Не успел я толком и глазом моргнуть, как время пролетело, и на тебе — я отец!

Сын у меня — какой-то Саша.

Похож на меня или на мать, и наоборот.

И вот в овощной лавке мне все еще говорят «братишка», а тут уже зовут на родительское собрание. Я, само собой, забираюсь за последнюю парту. За последней партой хорошо сидеть. Когда-то мы за ней курили, спали и играли в покер.

— А теперь возьмите бумагу и ручку и записывайте расписание уроков!

Учительница — телка что надо! Ноги у нее растут прямо из плеч. Нет, из шеи! А родители — без слез не взглянешь: толстые и отечные. Настоящие ботаники. Прячусь в укрытие за одной родительницей в шубе и готовлюсь клевать носом. Шуршит бумага, скрипят ручки, красота, как когда-то…
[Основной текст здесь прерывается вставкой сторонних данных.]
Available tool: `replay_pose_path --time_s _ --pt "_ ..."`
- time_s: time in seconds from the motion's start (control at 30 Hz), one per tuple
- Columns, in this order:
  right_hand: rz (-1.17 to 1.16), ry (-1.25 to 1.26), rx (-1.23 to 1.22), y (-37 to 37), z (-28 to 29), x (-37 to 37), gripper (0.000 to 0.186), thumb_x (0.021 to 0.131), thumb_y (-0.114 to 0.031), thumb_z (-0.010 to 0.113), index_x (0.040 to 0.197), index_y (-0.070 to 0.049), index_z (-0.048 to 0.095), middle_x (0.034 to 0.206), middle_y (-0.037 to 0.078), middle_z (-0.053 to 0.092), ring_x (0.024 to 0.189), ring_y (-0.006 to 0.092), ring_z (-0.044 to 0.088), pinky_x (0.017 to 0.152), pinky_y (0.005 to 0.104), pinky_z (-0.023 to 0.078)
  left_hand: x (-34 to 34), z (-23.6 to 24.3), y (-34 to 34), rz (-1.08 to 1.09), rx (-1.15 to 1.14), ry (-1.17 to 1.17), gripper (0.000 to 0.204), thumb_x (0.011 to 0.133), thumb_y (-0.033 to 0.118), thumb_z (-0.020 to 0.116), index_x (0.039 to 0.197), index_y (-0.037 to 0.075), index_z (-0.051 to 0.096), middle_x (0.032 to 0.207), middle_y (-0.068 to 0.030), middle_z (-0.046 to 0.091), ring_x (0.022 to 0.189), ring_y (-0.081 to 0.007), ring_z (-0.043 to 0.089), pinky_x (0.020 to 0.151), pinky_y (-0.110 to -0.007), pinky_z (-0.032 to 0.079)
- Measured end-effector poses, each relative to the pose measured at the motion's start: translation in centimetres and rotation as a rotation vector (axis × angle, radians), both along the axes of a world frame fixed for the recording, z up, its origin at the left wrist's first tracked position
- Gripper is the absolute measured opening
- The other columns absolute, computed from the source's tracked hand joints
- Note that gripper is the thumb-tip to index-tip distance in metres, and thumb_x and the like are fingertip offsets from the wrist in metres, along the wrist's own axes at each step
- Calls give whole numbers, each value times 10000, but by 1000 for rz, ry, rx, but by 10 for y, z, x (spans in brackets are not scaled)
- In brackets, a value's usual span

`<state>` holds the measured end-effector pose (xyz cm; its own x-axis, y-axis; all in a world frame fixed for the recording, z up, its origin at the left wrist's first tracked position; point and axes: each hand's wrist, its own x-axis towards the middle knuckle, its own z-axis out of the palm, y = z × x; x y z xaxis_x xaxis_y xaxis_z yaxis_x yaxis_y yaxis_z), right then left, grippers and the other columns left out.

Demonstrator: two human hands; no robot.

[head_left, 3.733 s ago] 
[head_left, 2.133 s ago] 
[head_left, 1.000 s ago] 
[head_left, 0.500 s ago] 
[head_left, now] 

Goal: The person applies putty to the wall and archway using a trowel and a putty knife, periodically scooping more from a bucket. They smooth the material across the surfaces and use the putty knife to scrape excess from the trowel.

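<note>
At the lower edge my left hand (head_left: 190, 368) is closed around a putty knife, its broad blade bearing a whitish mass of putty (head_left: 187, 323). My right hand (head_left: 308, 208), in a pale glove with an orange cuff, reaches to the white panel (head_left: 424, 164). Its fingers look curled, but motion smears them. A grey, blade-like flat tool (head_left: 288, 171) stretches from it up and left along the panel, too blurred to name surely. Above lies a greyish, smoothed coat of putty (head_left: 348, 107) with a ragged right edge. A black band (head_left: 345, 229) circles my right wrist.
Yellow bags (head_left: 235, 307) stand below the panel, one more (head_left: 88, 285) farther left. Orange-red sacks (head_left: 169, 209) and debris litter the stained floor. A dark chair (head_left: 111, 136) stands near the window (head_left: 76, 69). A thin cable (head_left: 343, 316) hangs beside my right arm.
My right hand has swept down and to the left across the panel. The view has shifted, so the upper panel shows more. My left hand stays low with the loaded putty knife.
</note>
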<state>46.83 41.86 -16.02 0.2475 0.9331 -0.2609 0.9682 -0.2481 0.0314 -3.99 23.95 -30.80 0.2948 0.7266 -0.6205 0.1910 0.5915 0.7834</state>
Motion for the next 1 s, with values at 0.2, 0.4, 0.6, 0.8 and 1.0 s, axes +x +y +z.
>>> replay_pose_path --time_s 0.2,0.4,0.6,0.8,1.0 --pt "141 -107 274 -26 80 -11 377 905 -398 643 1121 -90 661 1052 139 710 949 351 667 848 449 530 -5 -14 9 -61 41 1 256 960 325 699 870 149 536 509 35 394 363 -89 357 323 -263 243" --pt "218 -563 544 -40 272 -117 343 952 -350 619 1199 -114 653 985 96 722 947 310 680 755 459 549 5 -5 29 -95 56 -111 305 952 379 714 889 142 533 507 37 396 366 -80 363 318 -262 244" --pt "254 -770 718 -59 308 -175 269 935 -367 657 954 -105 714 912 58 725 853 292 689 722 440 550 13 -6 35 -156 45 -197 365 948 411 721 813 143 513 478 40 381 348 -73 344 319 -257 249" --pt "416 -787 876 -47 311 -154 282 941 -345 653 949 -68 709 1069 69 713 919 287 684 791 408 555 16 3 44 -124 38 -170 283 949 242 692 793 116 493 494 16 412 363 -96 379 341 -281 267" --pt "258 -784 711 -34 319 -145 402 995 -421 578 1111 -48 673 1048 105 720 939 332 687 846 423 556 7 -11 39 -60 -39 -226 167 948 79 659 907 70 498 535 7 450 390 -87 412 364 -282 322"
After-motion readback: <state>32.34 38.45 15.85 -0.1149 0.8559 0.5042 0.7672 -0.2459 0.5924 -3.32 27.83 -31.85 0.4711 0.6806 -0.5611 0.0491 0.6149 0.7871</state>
— Эй, вы, за задней партой!

Делаю вид, что не слышал. Откуда мне знать, кому она кричит?

— Вы, в очках! Я к вам обращаюсь…

— Ко мне? — прикидываюсь дурачком.

— К вам!

— Да, учительница?

— Учитель… — поправляет меня она.

— Да, учитель?

— Товарищ учитель…

— Товарищ учитель.

— Почему вы не пишете, когда я диктую?

— Простите?

— Вам это не интересно, да?

— Интересно, — говорю я, — как же не интересно?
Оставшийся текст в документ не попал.